Krajcir has spent most of his adult life behind bars for sex crimes. After a stint with the Navy, he first entered the Illinois prison system in 1963 on rape charges. Except for a brief period of freedom in the late 1970s and early 1980s, Krajcir has been in prison ever since.

Krajcir was jailed in Illinois in 1979 for having sex with his landlord's 13-year-old daughter. A judge conditionally released him in 1981 and he reportedly returned to Pennsylvania to be with family.

In 1982, Krajcir was arrested on sexual assault charges and served time in a Pennsylvania prison. The crime violated his parole, so after his Pennsylvania term was finished in 1988, he was brought back to Illinois to resume serving the sentence and has been in that state's custody ever since.

Authorities have said Krajcir agreed to admit recently to the killings in Missouri and Illinois only if prosecutors pledged not to seek the death penalty.

In the Illinois case involving Witte's death, Broeking said Krajcir -- not prosecutors -- will have the choice of whether he wants to be sentenced under 1978 statutes, which carried a possible 20 to 40-year prison sentence for a murder conviction, or the current law that's punishable by up to 60 years.

Illinois statutes then and now carry a possible death sentence.
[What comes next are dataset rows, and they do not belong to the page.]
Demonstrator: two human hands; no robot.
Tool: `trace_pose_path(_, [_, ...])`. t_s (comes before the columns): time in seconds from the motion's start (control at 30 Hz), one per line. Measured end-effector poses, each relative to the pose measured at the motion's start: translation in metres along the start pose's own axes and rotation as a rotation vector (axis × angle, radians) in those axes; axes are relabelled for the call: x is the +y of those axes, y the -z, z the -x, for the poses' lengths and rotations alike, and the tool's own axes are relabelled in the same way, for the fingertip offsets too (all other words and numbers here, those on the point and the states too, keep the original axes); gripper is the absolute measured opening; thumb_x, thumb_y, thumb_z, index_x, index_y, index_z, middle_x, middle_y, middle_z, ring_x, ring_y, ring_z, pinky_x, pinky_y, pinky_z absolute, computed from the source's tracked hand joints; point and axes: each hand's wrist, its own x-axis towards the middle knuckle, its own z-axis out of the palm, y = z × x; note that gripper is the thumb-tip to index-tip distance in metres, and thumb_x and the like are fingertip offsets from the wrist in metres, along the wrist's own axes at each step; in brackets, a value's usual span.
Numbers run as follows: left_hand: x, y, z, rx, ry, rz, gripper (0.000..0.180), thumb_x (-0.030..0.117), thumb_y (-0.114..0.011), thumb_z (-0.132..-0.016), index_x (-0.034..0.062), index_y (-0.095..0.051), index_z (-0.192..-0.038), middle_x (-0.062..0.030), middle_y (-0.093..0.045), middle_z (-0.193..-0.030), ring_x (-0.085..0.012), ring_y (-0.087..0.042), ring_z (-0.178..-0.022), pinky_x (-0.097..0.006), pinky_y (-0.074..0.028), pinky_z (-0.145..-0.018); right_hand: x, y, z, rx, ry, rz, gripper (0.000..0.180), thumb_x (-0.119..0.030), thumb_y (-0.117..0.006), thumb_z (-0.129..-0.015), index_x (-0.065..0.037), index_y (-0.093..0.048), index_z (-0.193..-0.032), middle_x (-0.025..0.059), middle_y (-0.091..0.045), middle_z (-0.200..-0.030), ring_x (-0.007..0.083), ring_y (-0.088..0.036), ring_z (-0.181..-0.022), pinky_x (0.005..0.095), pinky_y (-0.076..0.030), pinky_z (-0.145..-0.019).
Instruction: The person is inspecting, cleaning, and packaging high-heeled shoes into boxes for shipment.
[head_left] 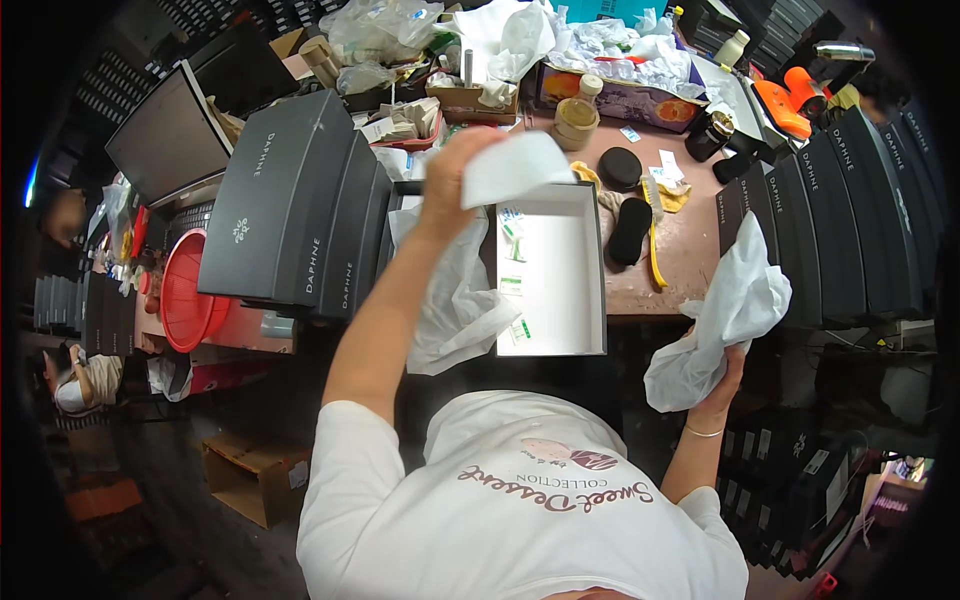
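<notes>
My left hand (449,180) is raised over the far left of the open shoe box, its fingers closed on a smooth white sheet (515,168). Whether that sheet is paper or thin foam I cannot tell. In the box (565,290), white inside and dark outside, small green-and-white packets (512,286) lie along the left side. White tissue paper (450,310) drapes over its left edge. Off to the right, in front of the table, my right hand (733,372) grips a crumpled bundle of white tissue paper (722,310). Anything wrapped inside is hidden.
Dark shoe boxes stand at left (270,200) and right (850,210). On the table lie a yellow-handled brush (656,235), a black oval pad (630,232), a round black lid (620,169) and a jar (575,122). A red basket (190,290) sits farther left.
</notes>
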Motion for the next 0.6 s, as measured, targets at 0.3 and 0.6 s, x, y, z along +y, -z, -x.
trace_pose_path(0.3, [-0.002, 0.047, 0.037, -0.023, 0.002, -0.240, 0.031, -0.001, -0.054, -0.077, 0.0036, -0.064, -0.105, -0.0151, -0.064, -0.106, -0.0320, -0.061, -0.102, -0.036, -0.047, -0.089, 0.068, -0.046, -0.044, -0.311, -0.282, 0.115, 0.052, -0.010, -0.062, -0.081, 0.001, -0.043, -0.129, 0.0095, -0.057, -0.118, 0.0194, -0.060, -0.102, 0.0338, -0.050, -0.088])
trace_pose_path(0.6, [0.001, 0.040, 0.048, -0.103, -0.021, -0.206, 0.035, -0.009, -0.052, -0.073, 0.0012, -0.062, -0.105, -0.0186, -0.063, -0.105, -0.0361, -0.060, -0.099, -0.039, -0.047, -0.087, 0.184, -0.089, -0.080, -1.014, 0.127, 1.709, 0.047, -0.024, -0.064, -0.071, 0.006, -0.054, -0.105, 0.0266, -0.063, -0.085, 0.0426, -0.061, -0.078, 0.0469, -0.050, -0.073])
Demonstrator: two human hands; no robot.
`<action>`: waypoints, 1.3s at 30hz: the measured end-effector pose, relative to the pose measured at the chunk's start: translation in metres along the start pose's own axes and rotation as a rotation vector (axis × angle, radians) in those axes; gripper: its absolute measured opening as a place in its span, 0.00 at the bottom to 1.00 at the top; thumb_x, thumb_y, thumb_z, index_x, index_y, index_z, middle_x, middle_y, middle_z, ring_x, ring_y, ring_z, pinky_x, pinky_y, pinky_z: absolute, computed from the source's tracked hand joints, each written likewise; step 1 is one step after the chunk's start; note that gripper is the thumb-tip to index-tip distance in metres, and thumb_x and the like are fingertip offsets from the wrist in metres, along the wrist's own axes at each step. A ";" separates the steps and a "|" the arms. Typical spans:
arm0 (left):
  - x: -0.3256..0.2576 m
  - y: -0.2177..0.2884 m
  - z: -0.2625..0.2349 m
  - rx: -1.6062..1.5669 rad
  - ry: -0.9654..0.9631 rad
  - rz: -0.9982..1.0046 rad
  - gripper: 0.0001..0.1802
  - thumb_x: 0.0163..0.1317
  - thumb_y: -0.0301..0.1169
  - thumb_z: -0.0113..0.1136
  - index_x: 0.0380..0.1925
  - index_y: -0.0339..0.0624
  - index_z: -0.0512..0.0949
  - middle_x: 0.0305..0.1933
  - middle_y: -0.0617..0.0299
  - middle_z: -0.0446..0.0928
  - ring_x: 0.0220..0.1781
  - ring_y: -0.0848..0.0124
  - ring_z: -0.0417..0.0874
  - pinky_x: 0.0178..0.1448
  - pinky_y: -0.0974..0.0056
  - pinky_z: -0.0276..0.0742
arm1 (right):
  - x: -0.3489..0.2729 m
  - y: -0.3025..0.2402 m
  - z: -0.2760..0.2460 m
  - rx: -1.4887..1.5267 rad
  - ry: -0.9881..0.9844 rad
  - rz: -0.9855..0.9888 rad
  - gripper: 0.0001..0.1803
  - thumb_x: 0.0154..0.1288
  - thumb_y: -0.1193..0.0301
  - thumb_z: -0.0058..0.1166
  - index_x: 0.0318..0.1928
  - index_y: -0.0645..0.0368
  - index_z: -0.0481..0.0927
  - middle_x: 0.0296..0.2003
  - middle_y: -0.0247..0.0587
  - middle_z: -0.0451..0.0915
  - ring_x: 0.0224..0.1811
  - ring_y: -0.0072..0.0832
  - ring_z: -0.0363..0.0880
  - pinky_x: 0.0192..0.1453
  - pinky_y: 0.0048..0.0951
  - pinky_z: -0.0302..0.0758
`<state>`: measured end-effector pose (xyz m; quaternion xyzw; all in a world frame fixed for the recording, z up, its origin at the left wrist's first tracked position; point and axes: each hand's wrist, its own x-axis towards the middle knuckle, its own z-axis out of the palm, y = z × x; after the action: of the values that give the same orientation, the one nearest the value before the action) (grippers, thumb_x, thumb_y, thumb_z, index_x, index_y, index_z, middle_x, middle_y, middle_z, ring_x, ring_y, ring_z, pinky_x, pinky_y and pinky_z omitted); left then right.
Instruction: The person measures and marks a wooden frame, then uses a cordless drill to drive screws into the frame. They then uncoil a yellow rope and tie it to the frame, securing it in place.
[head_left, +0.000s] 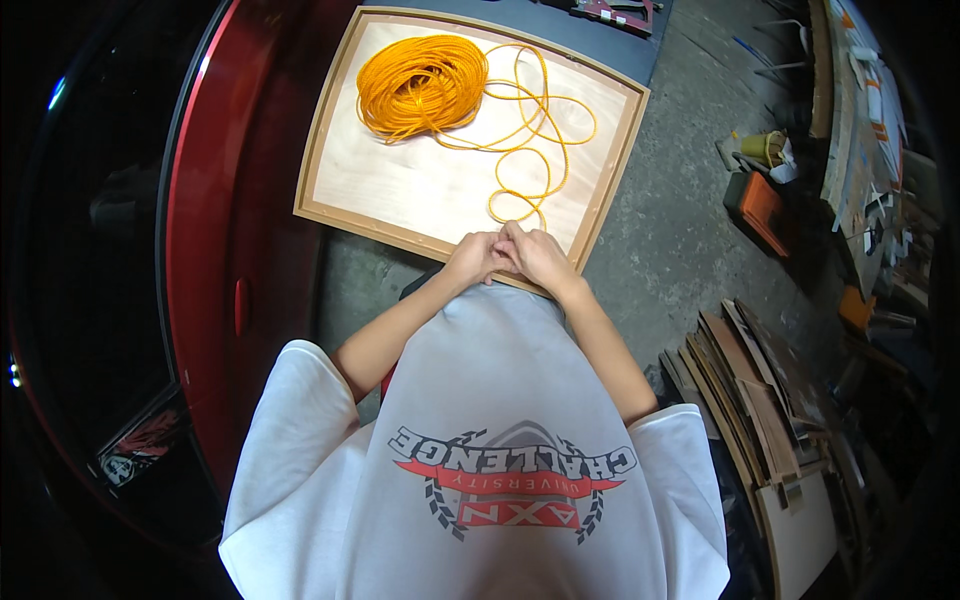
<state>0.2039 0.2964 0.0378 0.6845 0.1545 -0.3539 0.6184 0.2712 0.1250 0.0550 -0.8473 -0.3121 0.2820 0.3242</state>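
Left hand: the left hand [478, 258] was closed, fingertips pinching the end of the thin orange cord [520, 170].
Right hand: the right hand [538, 255] touched it, pinching the same end.
Cord: it ran toward 12 o'clock in loose loops, then 11 o'clock to its coiled bundle.
Place: it lay on a pale plywood panel with a wooden frame [330, 130].
Nearer hand: both equally near.
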 end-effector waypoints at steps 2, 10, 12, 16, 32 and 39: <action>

But Charles Garnati, Krajcir's prosecutor in the Witte slaying, has told the court he would not seek to have Krajcir executed, citing the inmate's help in apparently solving the crime.

Messages left with Garnati for this story were not immediately returned.

Cape Girardeau County Prosecuting Attorney Morley Swingle has said Krajcir agreed to admit to the killings there in exchange for a sentence of life in prison without parole.